### WORK REQUIRED
Take the material below and output exactly the run of lines from the one containing "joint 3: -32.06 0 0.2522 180" down to the one containing "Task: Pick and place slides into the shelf", with both included.

Start of THE RECORDS

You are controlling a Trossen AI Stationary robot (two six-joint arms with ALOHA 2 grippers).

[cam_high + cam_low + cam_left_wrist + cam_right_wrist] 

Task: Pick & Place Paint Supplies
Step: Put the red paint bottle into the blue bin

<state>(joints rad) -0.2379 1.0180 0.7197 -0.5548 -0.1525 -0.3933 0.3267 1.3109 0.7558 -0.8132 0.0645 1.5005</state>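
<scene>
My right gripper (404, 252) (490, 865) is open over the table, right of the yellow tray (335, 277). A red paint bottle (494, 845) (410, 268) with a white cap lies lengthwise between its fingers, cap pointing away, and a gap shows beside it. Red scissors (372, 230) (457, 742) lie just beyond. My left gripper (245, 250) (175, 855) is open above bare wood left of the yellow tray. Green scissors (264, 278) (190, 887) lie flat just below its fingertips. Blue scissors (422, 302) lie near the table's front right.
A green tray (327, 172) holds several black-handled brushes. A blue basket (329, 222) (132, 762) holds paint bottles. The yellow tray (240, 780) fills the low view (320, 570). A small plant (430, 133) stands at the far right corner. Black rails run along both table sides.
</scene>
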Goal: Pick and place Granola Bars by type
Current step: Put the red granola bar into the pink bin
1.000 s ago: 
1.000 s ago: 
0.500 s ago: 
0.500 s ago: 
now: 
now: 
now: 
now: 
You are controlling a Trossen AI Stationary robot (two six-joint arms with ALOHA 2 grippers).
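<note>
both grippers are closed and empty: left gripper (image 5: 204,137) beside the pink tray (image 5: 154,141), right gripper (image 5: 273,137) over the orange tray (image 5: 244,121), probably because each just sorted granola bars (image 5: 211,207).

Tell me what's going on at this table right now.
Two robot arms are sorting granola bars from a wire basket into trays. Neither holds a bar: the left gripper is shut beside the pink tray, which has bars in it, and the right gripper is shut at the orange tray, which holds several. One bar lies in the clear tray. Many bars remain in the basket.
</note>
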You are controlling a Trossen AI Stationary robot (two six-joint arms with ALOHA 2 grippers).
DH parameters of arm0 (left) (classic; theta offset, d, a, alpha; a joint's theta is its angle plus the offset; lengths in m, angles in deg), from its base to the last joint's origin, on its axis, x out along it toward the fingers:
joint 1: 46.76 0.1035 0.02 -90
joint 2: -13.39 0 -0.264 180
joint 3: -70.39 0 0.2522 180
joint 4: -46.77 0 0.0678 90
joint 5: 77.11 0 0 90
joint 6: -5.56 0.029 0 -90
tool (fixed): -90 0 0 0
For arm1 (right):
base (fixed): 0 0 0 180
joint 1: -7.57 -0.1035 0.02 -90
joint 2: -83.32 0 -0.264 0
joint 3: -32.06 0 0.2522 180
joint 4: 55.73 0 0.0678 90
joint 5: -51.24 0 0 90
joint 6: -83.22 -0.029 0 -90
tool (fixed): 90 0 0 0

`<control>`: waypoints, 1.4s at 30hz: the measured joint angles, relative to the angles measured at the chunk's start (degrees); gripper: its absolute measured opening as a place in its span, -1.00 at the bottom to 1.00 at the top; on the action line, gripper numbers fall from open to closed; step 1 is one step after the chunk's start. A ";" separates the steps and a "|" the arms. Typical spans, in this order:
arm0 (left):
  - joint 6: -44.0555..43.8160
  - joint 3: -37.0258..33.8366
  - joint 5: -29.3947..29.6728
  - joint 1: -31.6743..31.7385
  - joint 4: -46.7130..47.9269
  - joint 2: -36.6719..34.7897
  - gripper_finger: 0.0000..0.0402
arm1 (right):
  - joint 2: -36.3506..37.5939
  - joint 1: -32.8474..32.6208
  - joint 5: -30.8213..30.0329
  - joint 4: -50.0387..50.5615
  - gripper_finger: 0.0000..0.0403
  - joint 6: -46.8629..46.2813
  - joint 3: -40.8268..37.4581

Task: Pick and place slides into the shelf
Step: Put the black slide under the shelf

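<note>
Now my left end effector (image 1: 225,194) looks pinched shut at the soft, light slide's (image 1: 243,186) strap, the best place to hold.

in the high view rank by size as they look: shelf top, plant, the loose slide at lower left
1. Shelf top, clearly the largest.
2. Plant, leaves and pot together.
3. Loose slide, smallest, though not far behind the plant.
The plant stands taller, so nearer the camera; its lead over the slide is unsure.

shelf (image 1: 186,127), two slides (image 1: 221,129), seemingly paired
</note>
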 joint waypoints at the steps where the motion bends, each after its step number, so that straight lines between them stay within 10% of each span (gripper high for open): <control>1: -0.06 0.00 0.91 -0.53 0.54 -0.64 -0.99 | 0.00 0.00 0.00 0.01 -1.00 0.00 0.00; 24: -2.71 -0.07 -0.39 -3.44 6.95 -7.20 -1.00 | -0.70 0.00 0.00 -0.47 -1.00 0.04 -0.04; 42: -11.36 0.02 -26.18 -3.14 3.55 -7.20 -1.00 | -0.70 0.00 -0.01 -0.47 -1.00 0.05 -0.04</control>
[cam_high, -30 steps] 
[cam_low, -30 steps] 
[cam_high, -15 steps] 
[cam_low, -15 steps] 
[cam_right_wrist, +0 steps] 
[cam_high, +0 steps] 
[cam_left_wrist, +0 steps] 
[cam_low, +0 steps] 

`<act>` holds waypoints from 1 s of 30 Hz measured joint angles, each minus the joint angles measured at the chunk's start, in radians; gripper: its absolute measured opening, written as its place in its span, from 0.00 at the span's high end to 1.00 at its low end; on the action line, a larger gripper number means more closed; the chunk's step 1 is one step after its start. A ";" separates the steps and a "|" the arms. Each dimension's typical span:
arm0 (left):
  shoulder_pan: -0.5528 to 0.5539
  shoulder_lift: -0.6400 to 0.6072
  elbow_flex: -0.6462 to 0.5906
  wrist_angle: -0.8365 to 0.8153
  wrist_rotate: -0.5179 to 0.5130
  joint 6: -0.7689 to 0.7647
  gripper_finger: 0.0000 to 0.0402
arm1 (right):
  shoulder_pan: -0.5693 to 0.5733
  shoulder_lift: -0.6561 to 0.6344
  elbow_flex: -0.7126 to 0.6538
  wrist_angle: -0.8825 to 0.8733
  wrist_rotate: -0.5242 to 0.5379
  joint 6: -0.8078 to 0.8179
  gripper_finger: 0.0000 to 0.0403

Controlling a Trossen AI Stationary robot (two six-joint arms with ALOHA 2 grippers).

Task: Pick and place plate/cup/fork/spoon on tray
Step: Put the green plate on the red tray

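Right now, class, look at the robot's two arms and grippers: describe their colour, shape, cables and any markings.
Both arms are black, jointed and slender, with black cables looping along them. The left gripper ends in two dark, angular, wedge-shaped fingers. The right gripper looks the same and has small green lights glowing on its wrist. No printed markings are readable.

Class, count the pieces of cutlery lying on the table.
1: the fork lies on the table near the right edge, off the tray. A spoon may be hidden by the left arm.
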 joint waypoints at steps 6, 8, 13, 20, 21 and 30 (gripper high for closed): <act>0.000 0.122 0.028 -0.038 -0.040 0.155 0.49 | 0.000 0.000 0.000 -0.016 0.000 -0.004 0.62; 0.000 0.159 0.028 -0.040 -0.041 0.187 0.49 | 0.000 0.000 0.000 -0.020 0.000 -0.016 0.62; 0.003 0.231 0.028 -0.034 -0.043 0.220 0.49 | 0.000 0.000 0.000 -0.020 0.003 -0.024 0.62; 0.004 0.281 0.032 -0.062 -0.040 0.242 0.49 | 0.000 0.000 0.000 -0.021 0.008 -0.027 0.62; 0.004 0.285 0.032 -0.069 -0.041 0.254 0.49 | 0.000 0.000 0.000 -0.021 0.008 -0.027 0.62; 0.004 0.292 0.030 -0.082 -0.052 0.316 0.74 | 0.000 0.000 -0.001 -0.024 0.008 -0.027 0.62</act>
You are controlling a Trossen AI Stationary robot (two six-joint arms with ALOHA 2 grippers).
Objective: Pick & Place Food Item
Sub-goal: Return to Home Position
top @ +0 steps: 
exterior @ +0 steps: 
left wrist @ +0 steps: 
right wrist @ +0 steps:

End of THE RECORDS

### OUTPUT
joint 3: -32.06 0 0.2522 180
joint 4: 55.73 0 0.0678 90
joint 5: -51.24 0 0 90
joint 6: -83.22 -0.029 0 -90
tool (fixed): 90 0 0 0

`<control>`: waypoints, 1.4s at 30hz: the measured joint angles, relative to the angles measured at the chunk's start (degrees); gripper: its absolute measured opening as a place in its span, -1.00 at the bottom to 1.00 at the top; on the action line, gripper numbers fall from open to closed; step 1 is one step after the chunk's start. A ";" separates the steps and a "|" the arms. Typical spans, in this order:
arm0 (left):
  - joint 6: -44.0555..43.8160
  - joint 3: -37.0258..33.8366
  - joint 5: -29.3947..29.6728
  - joint 1: -31.6743..31.7385
  - joint 4: -46.7130..47.9269
  - joint 2: -36.6719..34.7897
  - gripper_finger: 0.0000..0.0402
arm1 (right):
  - joint 2: -36.3506..37.5939
  - joint 1: -32.8474..32.6208
  - joint 5: -30.8213..30.0329
  - joint 4: -50.0387..50.5615
  - gripper_finger: 0.0000..0.0403
  - joint 6: -46.8629..46.2813
  - joint 3: -40.8268..37.4581

Task: Pick and place slides into the shelf

The work on this exercise is complete.